6 Conclusions et recommandations

29. Les traits caractéristiques du Conseil de l’Europe, à savoir son mandat dont l’étendue consiste à promouvoir les droits humains, la démocratie et l’État de droit ainsi que sa mission de promouvoir les bonnes pratiques parmi ses États membres, font que l’Organisation est idéalement placée pour s’attaquer aux risques et aux défis liés à l’anonymat des dons de gamètesNote. Il lui revient donc de formuler des recommandations aux États afin d’améliorer la protection des droits de toutes les parties concernées, à savoir les parents, les donneurs et les enfants, mais en mettant toutefois l’accent sur les droits de la personne conçue, qui se trouve dans la position la plus vulnérable et dont les enjeux semblent plus importants.

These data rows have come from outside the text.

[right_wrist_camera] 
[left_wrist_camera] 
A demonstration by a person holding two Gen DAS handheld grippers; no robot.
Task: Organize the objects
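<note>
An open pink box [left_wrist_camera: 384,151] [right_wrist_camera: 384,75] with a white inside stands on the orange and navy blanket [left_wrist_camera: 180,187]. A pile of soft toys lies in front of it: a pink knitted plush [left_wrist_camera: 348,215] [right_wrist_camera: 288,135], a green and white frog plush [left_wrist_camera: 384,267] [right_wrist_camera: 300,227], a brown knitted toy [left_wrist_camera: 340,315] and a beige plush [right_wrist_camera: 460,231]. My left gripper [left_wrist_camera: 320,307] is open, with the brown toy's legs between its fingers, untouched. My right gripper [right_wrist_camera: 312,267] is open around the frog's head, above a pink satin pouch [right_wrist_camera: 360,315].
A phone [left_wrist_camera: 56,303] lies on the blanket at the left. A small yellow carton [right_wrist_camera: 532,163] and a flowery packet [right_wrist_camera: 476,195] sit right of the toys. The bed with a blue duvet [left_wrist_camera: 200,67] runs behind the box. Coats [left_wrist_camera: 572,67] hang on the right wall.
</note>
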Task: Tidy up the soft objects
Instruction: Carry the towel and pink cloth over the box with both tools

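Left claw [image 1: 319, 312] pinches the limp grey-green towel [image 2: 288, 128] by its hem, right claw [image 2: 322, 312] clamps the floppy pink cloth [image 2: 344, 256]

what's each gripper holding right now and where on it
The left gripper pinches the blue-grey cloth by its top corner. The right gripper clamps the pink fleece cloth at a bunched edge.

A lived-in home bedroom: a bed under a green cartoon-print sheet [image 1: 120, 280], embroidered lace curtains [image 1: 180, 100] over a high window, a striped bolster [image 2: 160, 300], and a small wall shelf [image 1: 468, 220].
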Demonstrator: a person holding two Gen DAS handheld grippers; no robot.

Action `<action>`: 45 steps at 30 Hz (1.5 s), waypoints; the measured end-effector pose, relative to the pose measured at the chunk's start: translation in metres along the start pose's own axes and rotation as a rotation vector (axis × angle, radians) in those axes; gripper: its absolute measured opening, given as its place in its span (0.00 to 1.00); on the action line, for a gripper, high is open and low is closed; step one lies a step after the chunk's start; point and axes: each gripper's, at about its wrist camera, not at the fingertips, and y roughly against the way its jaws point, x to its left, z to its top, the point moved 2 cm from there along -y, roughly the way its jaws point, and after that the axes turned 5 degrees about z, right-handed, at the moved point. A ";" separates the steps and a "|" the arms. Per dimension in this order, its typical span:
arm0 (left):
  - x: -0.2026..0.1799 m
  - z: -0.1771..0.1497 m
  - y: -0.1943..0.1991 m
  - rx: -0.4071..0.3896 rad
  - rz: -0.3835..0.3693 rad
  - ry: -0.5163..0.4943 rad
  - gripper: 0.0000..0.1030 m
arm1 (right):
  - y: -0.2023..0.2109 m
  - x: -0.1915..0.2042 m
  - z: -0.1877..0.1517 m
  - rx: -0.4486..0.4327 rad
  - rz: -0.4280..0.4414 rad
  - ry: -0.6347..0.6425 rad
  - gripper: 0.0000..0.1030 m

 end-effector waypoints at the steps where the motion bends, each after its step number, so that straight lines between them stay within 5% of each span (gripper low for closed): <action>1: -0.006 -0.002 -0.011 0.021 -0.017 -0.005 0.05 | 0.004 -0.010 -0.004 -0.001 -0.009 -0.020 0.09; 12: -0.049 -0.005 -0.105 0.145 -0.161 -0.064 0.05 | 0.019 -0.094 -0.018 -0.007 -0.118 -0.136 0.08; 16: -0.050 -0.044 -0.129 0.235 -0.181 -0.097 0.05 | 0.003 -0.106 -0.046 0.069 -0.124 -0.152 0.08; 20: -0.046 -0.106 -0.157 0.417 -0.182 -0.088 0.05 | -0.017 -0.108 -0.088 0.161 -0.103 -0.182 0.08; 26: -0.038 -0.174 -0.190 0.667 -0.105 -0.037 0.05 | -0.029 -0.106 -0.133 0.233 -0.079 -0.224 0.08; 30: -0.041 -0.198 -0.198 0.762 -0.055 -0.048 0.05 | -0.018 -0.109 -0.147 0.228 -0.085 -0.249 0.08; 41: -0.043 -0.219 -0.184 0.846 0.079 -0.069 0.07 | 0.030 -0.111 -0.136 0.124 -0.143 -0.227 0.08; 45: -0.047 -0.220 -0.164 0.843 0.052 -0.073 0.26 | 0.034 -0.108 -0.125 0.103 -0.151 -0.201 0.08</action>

30. Ma recommandation serait de lever l’anonymat pour tous les futurs dons de gamètes réalisés en Europe. Cela voudrait dire que (sauf dans les cas exceptionnels, où le don vient d’un proche parent ou d’un ami), l’identité du donneur ne serait pas révélée au moment du don, mais qu’à son 16e ou 18e anniversaireNote, l’enfant ainsi conçu serait informé (de préférence par l’État) de l’existence d’informations complémentaires concernant les circonstances de sa naissance. Il appartiendrait ensuite à la personne née d’un don de décider si, et à quel moment, elle souhaite avoir accès à ces informations portant notamment sur l’identité du donneur. Dans ce scénario, la situation juridique du donneur – caractérisée par l’absence de droits ou de responsabilités parentaux – ne changerait pasNote.
31. Dans une telle hypothèse, il incomberait aux cliniques d’informer l’État de la naissance d’un enfant conçu à partir d’un don de gamète, de son identité et de celle du donneur, et à l’État de tenir à jour un registre de tous ces enfants et de leurs donneurs. Une limite à ne pas dépasser du nombre de dons possibles par un même donneur devrait également être établie et correctement appliquée.
32. En ce qui concerne les dons faits dans le passé et pour lesquels l’anonymat a été garanti, je ne pense pas qu’il faille lever cet anonymat de manière rétroactive, hormis pour des raisons médicales ou lorsque le donneur y a consentiNote. La levée de l’anonymat ne devrait entraîner aucun changement au niveau de la filiation juridique même lorsque le donneur a accepté la démarche. Les donneurs devraient bénéficier de conseils avant de décider de lever ou non l’anonymat. Une orientation, des conseils et un soutien appropriés devraient également être offerts aux personnes conçues par don avant qu'elles ne se décident à exercer leur droit d'accès à des informations contenant l'identité du donneur.
33. Ces principes devraient être appliqués sans préjudice de la priorité absolue, qui est que le don de gamètes doit rester un acte volontaire et altruiste commis dans le seul but d'aider les autres, et donc sans aucun gain financier ou avantage comparable pour le donneur. Je suggère de laisser au Comité des Ministres le soin de décider si ces recommandations devraient à terme devenir juridiquement contraignantes.